> ABOUT THIS TASK
From the listing below, set down exactly each line beginning with the one containing "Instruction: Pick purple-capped" and ending with the last.

++++ DATASET EXTRACT ++++

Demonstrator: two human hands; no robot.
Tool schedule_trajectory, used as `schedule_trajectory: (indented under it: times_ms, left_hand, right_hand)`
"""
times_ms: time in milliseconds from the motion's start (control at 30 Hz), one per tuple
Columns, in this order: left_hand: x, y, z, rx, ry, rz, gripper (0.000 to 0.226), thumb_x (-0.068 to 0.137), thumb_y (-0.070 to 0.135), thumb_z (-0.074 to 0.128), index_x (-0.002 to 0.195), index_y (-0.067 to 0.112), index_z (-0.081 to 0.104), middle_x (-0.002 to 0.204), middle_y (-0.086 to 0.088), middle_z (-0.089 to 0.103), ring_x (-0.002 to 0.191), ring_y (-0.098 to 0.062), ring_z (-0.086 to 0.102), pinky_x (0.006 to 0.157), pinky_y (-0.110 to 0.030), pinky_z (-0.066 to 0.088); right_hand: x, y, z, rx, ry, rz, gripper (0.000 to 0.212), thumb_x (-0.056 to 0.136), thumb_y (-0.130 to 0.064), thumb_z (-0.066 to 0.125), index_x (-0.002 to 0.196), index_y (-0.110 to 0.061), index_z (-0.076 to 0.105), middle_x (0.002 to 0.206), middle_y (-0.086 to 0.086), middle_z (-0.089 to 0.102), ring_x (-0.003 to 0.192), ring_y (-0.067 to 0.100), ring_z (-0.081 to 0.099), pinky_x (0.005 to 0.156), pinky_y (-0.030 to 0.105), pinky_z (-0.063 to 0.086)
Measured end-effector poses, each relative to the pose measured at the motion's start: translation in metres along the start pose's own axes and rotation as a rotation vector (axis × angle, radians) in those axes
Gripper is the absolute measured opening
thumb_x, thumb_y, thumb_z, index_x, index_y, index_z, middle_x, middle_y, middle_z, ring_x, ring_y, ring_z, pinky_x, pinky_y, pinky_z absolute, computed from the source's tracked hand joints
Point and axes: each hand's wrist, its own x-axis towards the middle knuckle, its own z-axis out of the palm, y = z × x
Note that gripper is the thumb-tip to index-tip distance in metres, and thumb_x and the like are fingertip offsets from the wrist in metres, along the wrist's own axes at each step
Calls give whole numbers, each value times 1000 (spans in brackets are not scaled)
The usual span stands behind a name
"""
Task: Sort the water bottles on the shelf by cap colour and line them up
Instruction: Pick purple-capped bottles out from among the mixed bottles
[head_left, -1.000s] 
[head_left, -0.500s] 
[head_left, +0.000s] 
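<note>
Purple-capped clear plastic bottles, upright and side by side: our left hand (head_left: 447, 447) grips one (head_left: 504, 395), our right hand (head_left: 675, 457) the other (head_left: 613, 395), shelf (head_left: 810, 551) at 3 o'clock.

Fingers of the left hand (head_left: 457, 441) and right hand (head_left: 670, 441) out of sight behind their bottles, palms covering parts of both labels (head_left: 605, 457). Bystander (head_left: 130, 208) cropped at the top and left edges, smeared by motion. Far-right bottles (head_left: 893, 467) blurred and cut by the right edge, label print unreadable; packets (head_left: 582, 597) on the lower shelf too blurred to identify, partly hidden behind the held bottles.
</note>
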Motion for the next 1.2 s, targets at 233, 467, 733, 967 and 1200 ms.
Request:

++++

> YOUR RESPONSE
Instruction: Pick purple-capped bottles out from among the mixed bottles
[head_left, -1.000s] 
[head_left, -0.500s] 
[head_left, +0.000s] 
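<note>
Purple-capped clear plastic bottles, upright and side by side: our left hand (head_left: 447, 447) grips one (head_left: 504, 395), our right hand (head_left: 675, 457) the other (head_left: 613, 395), shelf (head_left: 810, 551) at 3 o'clock.

Fingers of the left hand (head_left: 457, 441) and right hand (head_left: 670, 441) out of sight behind their bottles, palms covering parts of both labels (head_left: 605, 457). Bystander (head_left: 130, 208) cropped at the top and left edges, smeared by motion. Far-right bottles (head_left: 893, 467) blurred and cut by the right edge, label print unreadable; packets (head_left: 582, 597) on the lower shelf too blurred to identify, partly hidden behind the held bottles.
</note>
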Motion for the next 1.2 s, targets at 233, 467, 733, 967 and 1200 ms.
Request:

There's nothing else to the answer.